Taken Too Soon

Life is cruel, life is a heartless dictator. It fills us up with happiness only to rip the rug right out from underneath our feet. It hangs us up by our ankles causing us to see the world in a different way. It makes us suffer until we are left with nothing and no one besides another in the same situation.
"My wife, Amber, was a bright and happy person. She could always see the happier side of life even when she herself was in the gloom of everything. She could make people smile with just a word."
But if I thought I was angry at the world and filled with grief, then just looking at my father tore me up inside.
He was a broken man, an empty soul. The only emotions that crossed his face anymore were agony and sadness. This world was dead to him, but one thing remained in his that was worth living for. Me.
He stepped down and took his seat back next to me, the tears were freely streaming down his cheeks. This meant one thing- my turn to speak.
I stepped up and looked down at all the people who had gathered here today to bid my mother goodbye. I looked at my father surprised to see his steel-blue eyes were locked on mine.
I opened my mouth to speak but nothing came out. Trying again I managed to find my voice.
"My mother was the one person I knew I could always go to for help, no matter what the problem, I knew I could speak to her without it ever being awkward. I was luck enough to have spent my whole life with her watching over me. And I know that even though I can't hug her anymore, that I can't cry on her shoulder anymore or listen to her read to me; I know she will continue to watch over me and all the people she loved." I choked out a sob and was unable to continue.
Holding my hand to my mouth I rushed back to my father. The second I was seated he wrapped his arm around me and let me cry my tears on his shoulder.

It was later, when the night sky mixed with the day.
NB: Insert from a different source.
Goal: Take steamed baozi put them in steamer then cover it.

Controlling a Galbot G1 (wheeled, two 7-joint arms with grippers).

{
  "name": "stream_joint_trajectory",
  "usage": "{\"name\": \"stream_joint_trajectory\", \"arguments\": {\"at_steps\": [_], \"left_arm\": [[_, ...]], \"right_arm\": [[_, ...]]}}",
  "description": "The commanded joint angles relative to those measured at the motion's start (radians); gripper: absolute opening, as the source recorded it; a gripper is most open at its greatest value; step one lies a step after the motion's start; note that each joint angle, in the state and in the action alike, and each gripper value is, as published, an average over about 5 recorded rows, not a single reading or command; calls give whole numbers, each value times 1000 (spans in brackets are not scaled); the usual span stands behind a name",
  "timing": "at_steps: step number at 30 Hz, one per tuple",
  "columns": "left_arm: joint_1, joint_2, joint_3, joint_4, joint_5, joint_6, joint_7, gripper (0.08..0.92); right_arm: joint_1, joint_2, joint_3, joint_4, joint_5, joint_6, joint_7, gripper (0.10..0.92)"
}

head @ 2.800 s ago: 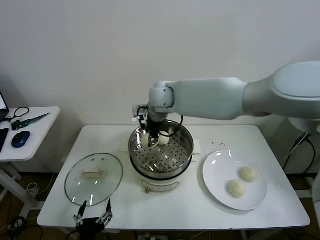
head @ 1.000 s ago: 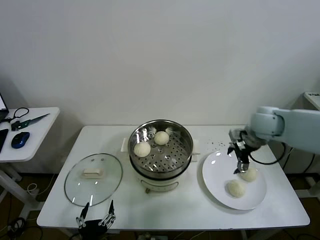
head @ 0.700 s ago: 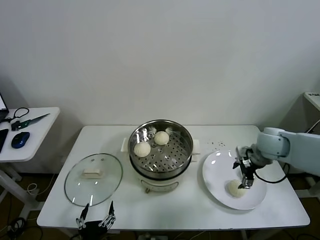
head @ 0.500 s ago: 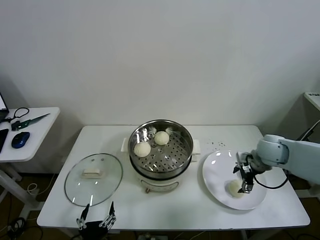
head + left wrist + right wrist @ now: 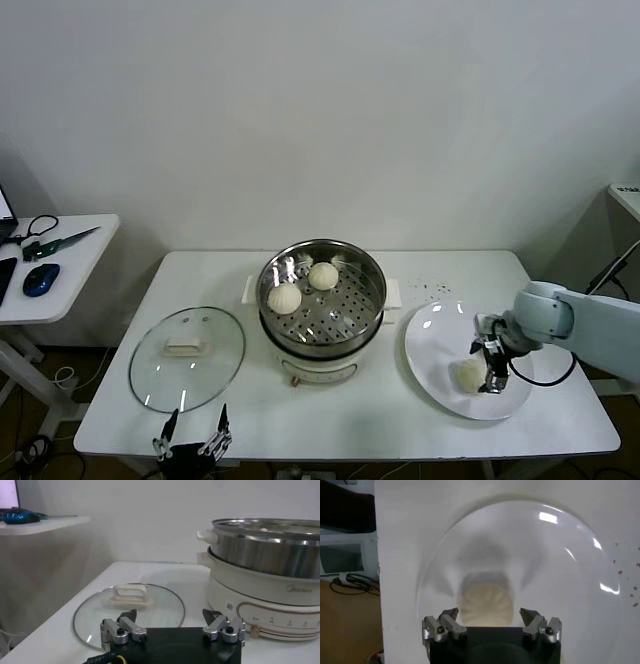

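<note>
The right gripper [image 5: 488, 366] hangs low over the white plate [image 5: 432, 350], its fingers [image 5: 445, 622] spread wide apart, one on each side of a bun [image 5: 485, 600]. In the right wrist view that bun sits between the open fingertips, nothing clamped on it; whether the pads already touch the dough is hard to tell. In the head view a bun [image 5: 467, 374] shows on the plate just beside the gripper, toward the steamer. A second bun may lie under the gripper, but the arm hides that spot.

The steamer [image 5: 322, 300] stands in the middle of the white table [image 5: 350, 410], uncovered, with two buns on its perforated tray: one [image 5: 284, 298] near the robot's left wall, one [image 5: 322, 275] toward the back.

The glass lid [image 5: 187, 357] lies flat on the table to the robot's left of the steamer, handle up, well apart from the pot's rim.

The left gripper [image 5: 190, 438] waits at the near table edge just in front of the lid, fingers [image 5: 120, 629] wide open and holding nothing.

A small side table [image 5: 55, 262] with a blue mouse [image 5: 40, 278] stands farther left.
</note>
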Motion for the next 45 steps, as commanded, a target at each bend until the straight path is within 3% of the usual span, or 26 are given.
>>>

My eyes were red and dry from my continuous stream of tears. I hugged my legs close to my body as the fire crackled beside me.
I kept imagining my mother coming up behind me, trying to scare me like she did countless times...before it happened.
I wanted to cry, but I couldn't. I wanted her to come back, but she couldn't.
That's when I heard his prayers. My father was next door in his room praying. Even though the fire was crackling, I could still hear him over it.
He was praying for us. He was praying for our safety, our health and for my mother to find her way to the Lord. That he would keep her safe because my dad couldn't anymore.
But above all else, he prayed for me.
For the first time since the accident, I smiled- but I didn't know why.